Bearman examined Rodney and obtained records from Rodney’s other doctors
for review. In addition to his anxiety and depression, at the time
Rodney’s medical conditions included constant pain from the congenital
fusion of his spine, an inoperable dislocated shoulder and rotator-cuff
tear and arthritis. Rodney wasn’t able to take traditional pain
medications because of their interactions with his blood-thinning
medication, Coumadin.
We were elated a few days after that initial visit with Dr. Bearman
when Rodney’s medicinal use was approved. Rodney showed the approval
letter to everyone and carried miniature versions in his pockets. Ever
the worried wife, I included a copy of the letter in the memory box of
his casket in case the feds were waiting for him at the Pearly
Gates.
Even though Rodney endured numerous health challenges over the
years, including aneurysms, heart surgeries and a brain bypass, he
remained active and vital during his last incredible year. He swam
regularly, went on a multi-city press tour to promote his best-selling
book (the publisher made him change the title to “It’s Not Easy Bein’

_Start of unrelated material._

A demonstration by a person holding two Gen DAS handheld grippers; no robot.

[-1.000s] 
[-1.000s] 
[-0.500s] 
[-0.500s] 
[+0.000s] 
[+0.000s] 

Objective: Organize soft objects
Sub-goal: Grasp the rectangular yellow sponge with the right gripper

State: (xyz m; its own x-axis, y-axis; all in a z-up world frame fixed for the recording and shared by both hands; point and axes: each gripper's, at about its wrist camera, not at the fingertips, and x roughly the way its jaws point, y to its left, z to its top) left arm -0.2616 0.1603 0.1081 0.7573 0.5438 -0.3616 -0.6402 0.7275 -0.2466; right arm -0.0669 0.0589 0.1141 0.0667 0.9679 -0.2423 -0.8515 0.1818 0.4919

Me”), recorded an album of love songs called “Romeo Rodney,” and wrote
countless new jokes.
After all those years of pot smoking, his memory
and his joke-writing ability did not suffer and his lungs were okay. He
was as sharp as ever.
Even moments after brain surgery Rodney didn’t
miss a beat. Rodney’s doctor came to his bedside after he was taken off
the respirator. He said, “Rodney, are you coughing up much?” And Rodney
said, “Last week, five-hundred for a hooker.”
Some of you may be
aware that 4:20 is a symbolic time of day for many marijuana
enthusiasts. About a year after Rodney’s brain surgery, he had heart
surgery and due to complications his life ended... Coincidentally, or
perhaps meaningfully, at 4:20 p.m. EST.